— Instructions to follow —
Below are some records. Return exactly the lines from the one with "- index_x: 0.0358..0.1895" to the one with "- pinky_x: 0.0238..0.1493", and nothing else.

Supplied material Block Start

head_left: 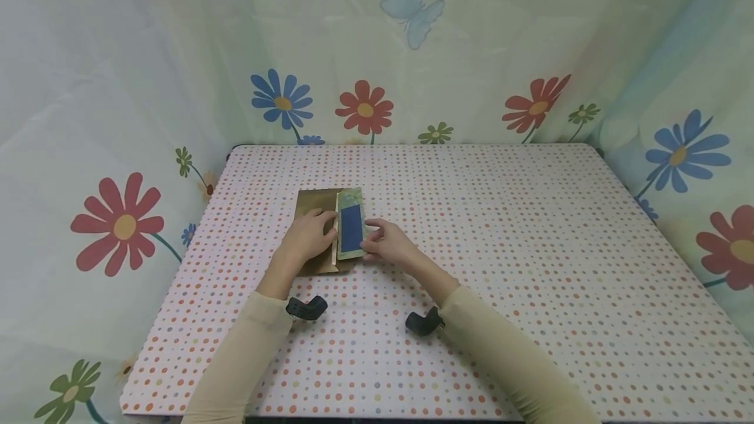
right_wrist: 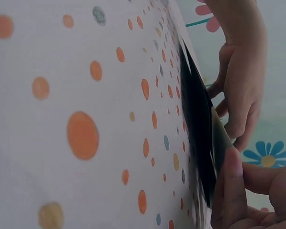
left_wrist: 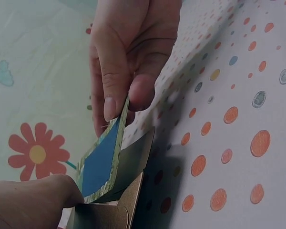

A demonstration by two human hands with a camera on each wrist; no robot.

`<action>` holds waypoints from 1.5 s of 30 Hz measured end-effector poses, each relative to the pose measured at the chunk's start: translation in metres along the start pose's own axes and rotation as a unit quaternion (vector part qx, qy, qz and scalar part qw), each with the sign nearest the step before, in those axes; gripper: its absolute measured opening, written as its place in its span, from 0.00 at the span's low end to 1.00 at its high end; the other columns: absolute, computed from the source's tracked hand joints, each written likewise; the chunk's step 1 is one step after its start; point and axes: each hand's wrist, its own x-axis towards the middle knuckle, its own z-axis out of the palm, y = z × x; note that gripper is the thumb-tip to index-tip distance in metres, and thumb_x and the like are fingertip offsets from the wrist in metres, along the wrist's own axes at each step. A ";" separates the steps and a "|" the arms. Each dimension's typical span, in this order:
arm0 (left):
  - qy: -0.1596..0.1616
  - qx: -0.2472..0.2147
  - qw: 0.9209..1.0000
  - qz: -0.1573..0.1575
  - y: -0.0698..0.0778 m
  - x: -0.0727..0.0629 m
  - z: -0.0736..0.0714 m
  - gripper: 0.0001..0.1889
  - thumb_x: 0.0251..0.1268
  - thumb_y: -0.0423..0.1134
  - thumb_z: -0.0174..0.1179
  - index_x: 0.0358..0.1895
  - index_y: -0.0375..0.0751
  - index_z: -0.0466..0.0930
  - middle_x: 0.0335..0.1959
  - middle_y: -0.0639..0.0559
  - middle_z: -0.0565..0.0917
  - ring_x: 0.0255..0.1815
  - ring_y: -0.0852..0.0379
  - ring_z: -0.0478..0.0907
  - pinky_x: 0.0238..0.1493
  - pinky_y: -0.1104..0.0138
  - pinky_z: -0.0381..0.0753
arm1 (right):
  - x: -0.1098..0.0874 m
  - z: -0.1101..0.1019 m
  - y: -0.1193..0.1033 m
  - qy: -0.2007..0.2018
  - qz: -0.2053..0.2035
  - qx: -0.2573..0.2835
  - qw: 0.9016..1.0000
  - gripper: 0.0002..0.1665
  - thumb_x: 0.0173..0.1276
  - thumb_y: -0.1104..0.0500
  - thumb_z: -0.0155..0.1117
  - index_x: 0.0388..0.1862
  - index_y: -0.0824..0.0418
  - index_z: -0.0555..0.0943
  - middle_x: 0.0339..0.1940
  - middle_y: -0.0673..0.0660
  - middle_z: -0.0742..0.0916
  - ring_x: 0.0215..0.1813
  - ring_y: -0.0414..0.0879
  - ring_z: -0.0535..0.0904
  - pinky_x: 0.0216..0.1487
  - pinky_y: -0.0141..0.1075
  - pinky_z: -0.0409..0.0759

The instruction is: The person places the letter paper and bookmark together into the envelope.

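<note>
A flat brown-gold envelope (head_left: 321, 197) lies on the spotted table, left of centre. Over its right part is a green-patterned card (head_left: 352, 228) with a blue panel. In the left wrist view the lower end of the card (left_wrist: 101, 164) meets the mouth edge of the envelope (left_wrist: 128, 202), and how deep it sits is hidden. My left hand (head_left: 306, 235) rests on the envelope, fingertips near its pale edge. The card's right edge is pinched between thumb and fingers of my right hand (head_left: 391, 243). In the right wrist view the card (right_wrist: 220, 136) slants up, seen nearly edge-on.
A white tablecloth (head_left: 501, 247) with coloured dots covers the table. Behind and at both sides hangs a flowered curtain (head_left: 471, 38). Dark wrist devices sit at the left cuff (head_left: 307, 308) and right cuff (head_left: 424, 322).
</note>
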 end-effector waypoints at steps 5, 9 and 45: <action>-0.007 -0.002 1.000 0.004 0.001 0.000 -0.002 0.25 0.69 0.50 0.47 0.68 0.54 0.67 0.70 0.40 0.66 0.69 0.37 0.63 0.66 0.45 0.65 | 0.002 0.002 0.001 -0.009 -0.008 0.010 1.000 0.40 0.64 0.66 0.62 0.73 0.58 0.59 0.45 0.60 0.80 0.33 0.43 0.83 0.41 0.35 0.85; -0.011 -0.003 1.000 0.004 0.001 0.000 -0.002 0.25 0.69 0.50 0.47 0.69 0.54 0.67 0.70 0.41 0.66 0.70 0.37 0.63 0.67 0.45 0.65 | 0.002 0.005 0.000 -0.004 -0.012 0.008 1.000 0.39 0.64 0.66 0.62 0.73 0.59 0.59 0.44 0.60 0.81 0.33 0.43 0.84 0.41 0.35 0.85; -0.002 0.000 1.000 0.010 -0.002 0.000 0.002 0.25 0.69 0.51 0.46 0.69 0.54 0.67 0.70 0.40 0.65 0.70 0.38 0.62 0.68 0.45 0.64 | 0.009 0.006 0.005 0.037 -0.234 -0.495 0.836 0.36 0.64 0.45 0.64 0.67 0.60 0.71 0.71 0.58 0.70 0.71 0.52 0.66 0.70 0.43 0.66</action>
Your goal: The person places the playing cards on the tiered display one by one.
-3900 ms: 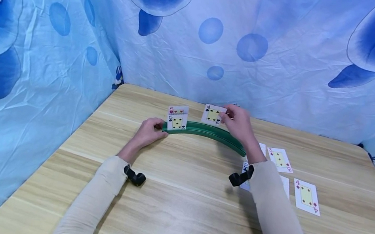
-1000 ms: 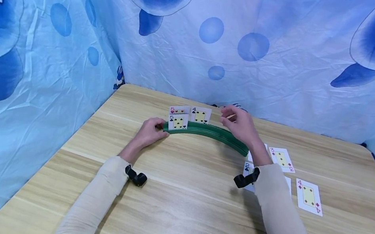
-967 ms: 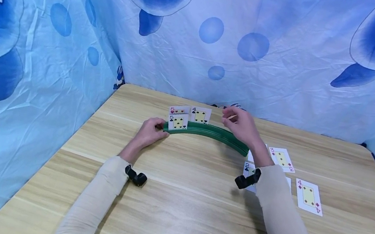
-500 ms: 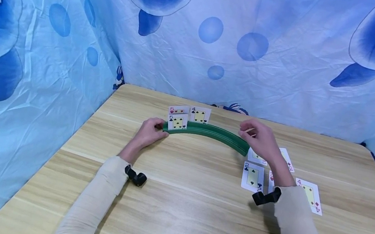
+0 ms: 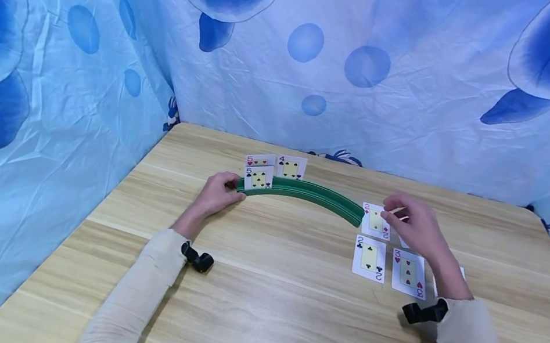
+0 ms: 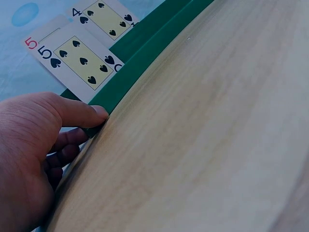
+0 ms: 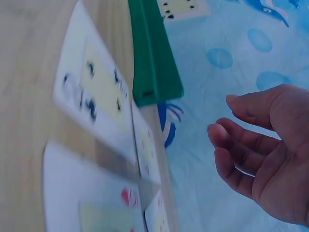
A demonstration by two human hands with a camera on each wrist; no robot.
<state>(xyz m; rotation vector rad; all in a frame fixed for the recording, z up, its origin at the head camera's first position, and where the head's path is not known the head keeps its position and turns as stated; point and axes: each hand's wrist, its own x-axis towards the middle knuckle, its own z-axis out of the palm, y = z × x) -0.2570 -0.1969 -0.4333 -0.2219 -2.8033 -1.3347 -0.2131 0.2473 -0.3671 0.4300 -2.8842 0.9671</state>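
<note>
A curved green card holder (image 5: 314,193) lies on the table, and my left hand (image 5: 217,194) pinches its left end. In the left wrist view the thumb (image 6: 99,114) presses on the front edge of the holder. Standing in its slots are the five of spades (image 5: 259,178), the five of hearts (image 5: 258,160) behind it and the four of spades (image 5: 291,167). My right hand (image 5: 417,225) hovers with loosely bent fingers over the flat cards at the right, holding nothing. Under and near it lie the two of diamonds (image 5: 372,220), two of clubs (image 5: 369,258) and three of hearts (image 5: 408,273).
Two more flat cards are mostly hidden under the right hand and forearm. The wooden table (image 5: 255,309) ends at a blue curtain (image 5: 327,102) with a whale print, behind and on both sides.
The four of spades, earlier in my right hand, now stands in the holder, let go. My right hand has moved right and toward me, over the flat cards. My left hand stays on the holder.
</note>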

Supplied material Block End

— Task result —
  - index_x: 0.0358..0.1895
  - index_y: -0.0375..0.0751
  - index_z: -0.0466..0.0930
  - middle_x: 0.0335..0.1959
  - middle_y: -0.0639..0.0559
  - middle_z: -0.0565..0.0917
  - ring_x: 0.0255..0.1815
  - ring_y: -0.0852..0.0379
  - ring_z: -0.0478..0.0907
  - pinky_x: 0.0238..0.1493

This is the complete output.